Date of Award

Summer 7-2022

Degree Type

Masters Thesis

Degree Name

Master of Science (MS)

School

Computing Sciences and Computer Engineering

Committee Chair

Dr. Bikramjit Banerjee

Committee Chair School

Computing Sciences and Computer Engineering

Committee Member 2

Dr. Andrew Sung

Committee Member 2 School

Computing Sciences and Computer Engineering

Committee Member 3

Dr. Chaoyang Zhang

Committee Member 3 School

Computing Sciences and Computer Engineering

Abstract

Real-time strategy (RTS) games have provided a fertile ground for AI research with notable recent successes based on deep reinforcement learning (RL). However, RL remains a data-hungry approach featuring a high sample complexity. In this thesis, we focus on a sample complexity reduction technique called reinforcement learning as a rehearsal (RLaR), and on the RTS game of MicroRTS to formulate and evaluate it.
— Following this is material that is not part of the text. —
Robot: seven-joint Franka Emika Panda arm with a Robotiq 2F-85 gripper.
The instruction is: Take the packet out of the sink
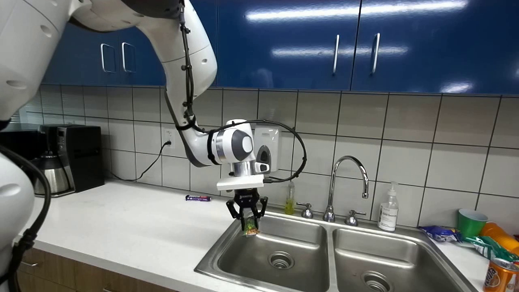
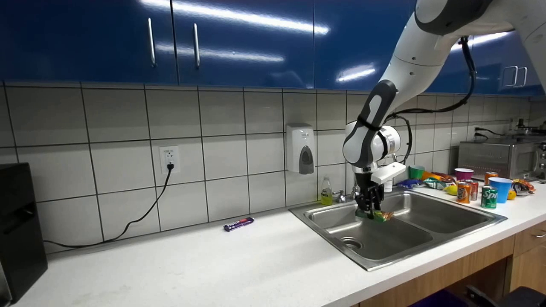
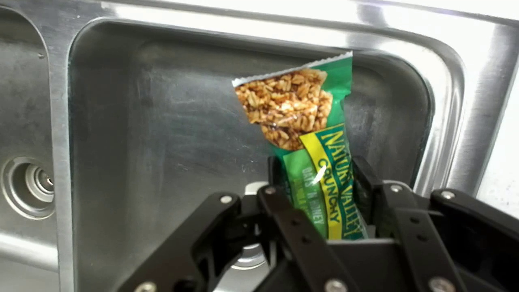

RLaR has been formulated in the context of action-value function based RL before. Here we formulate it for a different RL framework, called actor-critic RL. We show that on the one hand the actor-critic framework allows RLaR to be much simpler, but on the other hand it leaves room for a key component of RLaR--a prediction function that relates a learner's observations with that of its opponent. This function, when leveraged for exploration, accelerates RL as our experiments in MicroRTS show. Further experiments provide evidence that RLaR may reduce actor noise compared to a variant that does not utilize RLaR's exploration. This study provides the first evaluation of RLaR's efficacy in a domain with a large strategy space.